The United States Coast Guard 5th District Command Center in Portsmouth, North Carolina, was notified at 1:30 p.m. Thursday.

A Coast Guard MH-60 Jayhawk helicopter crew, launched from Air Station Elizabeth City, North Carolina, met the Houston Express, hoisted the man and transported him to Sentara Norfolk General Hospital in Norfolk, Virginia, arriving at approximately 7:30 p.m., according to USCG Public Affairs Officer Lt. Krystyn Pecora in an interview.

While initial reports painted a picture of Jordan having survived atop the hull of the overturned vessel, in frigid waters, Pecora said after the sailboat flipped over and dismasted, it then righted and the sailor was able to live inside the protected cabin.

“Had there been a vessel-mounted hydrostatically activated EPIRB on board, it would have immediately initiated the [Search And Rescue satellite] system when the boat was knocked down. We would have received a report within minutes,” says USCG Cmdr. Tim Eason in an interview.

“I'm not saying he wasn't safety conscious. He did have safety gear on board, but the VHF antenna snapped when the boat rolled over. The cell phone didn't work and the flares were never seen. If he’d filed a float plan and had an EPIRB on board it could have dramatically lessened the ordeal," Commander Eason added.
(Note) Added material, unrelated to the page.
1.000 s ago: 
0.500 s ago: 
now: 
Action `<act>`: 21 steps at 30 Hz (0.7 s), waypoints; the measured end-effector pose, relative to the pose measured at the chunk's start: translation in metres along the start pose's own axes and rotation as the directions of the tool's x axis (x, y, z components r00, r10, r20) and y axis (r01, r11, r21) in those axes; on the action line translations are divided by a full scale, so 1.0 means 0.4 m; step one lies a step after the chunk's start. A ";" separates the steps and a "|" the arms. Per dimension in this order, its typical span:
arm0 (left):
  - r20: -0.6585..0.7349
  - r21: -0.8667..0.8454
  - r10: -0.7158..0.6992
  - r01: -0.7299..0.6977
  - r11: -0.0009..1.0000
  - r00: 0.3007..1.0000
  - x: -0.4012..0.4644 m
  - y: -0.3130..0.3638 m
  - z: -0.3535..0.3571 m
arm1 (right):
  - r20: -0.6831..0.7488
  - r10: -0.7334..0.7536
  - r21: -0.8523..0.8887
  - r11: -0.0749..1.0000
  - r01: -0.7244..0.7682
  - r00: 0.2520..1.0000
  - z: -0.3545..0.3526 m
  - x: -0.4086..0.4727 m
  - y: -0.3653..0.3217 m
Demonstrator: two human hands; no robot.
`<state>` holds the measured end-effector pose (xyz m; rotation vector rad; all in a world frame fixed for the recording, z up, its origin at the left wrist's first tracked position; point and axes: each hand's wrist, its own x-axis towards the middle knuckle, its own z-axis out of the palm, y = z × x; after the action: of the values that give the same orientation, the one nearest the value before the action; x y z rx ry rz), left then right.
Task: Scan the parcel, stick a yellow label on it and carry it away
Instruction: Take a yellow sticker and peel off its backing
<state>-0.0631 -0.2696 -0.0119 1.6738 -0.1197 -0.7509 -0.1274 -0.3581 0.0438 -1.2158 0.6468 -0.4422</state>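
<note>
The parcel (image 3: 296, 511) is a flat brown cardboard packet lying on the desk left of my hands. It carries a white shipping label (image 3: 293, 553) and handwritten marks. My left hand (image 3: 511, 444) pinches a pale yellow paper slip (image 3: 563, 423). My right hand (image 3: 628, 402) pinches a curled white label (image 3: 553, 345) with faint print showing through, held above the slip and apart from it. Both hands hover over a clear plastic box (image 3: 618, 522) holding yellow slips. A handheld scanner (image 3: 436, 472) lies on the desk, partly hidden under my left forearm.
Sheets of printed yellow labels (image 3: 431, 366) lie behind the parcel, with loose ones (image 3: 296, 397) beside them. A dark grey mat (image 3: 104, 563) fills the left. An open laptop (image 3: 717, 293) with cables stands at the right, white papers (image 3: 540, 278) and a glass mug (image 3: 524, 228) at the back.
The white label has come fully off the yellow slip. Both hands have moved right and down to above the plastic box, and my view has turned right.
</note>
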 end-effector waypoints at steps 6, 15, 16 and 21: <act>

An Emergency Position Indicating Radio Beacon, or EPIRB, is used to alert search and rescue services by transmitting a coded message on the 406 MHz distress frequency via satellite and earth stations to the nearest rescue co-ordination center. These devices can be affixed to the vessel or handheld.

Commander Eason says most sailors in the MId-Atlantic region carry an EPIRB aboard at all times. “I recommend an EPIRB with an embedded GPS for best results so we don’t have to take the valuable time to triangulate positions. It may seem like overkill, but what I do on my boat is have one mounted on the vessel and one hand held that I can activate.”
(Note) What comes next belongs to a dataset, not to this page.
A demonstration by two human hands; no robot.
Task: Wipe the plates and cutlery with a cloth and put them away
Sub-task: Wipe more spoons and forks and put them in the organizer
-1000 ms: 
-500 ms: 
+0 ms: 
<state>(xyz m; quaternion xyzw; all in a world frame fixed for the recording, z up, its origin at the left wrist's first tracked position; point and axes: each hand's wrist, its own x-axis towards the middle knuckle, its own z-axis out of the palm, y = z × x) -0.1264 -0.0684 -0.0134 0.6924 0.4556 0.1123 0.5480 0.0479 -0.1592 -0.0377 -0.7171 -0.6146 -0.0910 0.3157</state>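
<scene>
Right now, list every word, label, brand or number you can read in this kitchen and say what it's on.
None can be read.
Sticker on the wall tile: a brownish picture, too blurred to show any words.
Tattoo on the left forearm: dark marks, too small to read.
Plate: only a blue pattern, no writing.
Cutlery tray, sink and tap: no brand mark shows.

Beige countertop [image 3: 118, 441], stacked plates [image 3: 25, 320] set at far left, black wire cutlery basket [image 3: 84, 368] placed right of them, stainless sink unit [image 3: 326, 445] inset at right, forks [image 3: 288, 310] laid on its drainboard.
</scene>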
The USCG offers a “Take me fishing” boating safety checklist online which includes information on free vessel safety checks that can be requested by boaters.

For those venturing out on sail, power, or even kayaks with or without a locator beacon or other tracking communication device, the USCG recommends filing a “float plan” containing all the information rescuers would need to locate you in an emergency, including where the boater planned to be and at what approximate times. Included with the downloadable form is a checklist for worried loved ones for what to do when the boater goes missing.
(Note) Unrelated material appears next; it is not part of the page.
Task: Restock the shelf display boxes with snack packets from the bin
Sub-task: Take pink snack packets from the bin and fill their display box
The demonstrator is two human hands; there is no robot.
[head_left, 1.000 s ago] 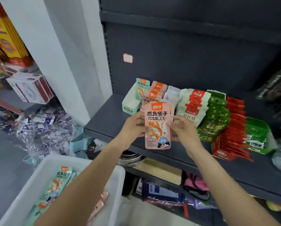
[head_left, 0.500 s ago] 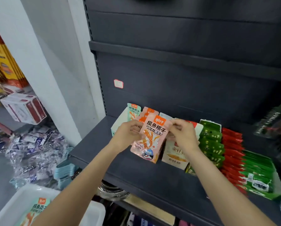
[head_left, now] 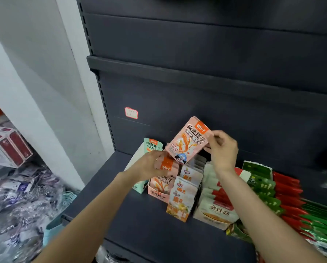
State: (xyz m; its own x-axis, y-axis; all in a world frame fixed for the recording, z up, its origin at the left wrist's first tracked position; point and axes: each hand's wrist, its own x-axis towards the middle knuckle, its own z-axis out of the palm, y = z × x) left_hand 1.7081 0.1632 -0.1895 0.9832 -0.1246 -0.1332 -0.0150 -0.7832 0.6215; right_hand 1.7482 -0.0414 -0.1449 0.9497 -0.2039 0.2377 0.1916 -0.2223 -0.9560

In the absence of a float plan or tracking beacon, Jordan’s family, friends, and potential rescuers had only one plan on which to fall back, said Jeff Weeks, manager at the Bucksport Plantation Marina in Conway, South Carolina, where Mr. Jordan occasionally worked and kept his sailboat, “All anyone could do was pray. I know his family was praying and we were praying," Mr. Weeks told the Monitor.

“Every day, day-after-day, it was the situation of waiting and hoping to see that mast glide back into the slip here [...] I don’t know if he had any electronics at all on the boat. I doubt it. Not everyone does.”

Weeks added, “Not long after he left, there was a bad nor’easter hit here and it probably had about 20 to 25 foot swells that could have easily overturned that boat. To be honest, in my mind, it seemed very unlikely we would ever see him alive again.”

In a recording of Jordan’s first phone contact with his father after the rescue he says, “I couldn’t fix it. I couldn’t sail my boat back. I’m so sorry. It’s such a big loss.”

His father responds in the recording, “Hey son you’re alright, son, I’m so glad you’re alive. We prayed and prayed and we hoped that you were still alive. So, that’s all that matters.”

“Frankly, here on Holy Thursday, with a boat named ‘Angel,’ we couldn’t ask for a better outcome,” Commander Eason told the Monitor. “The message for boaters to take away from this is that hands-down, an EPIRB takes the ‘search’ out of ‘search and rescue.”

[Editor's note: The original story incorrectly identified the material used to build the Alberg sloop, based on the owner's comments and US Coast Guard information.]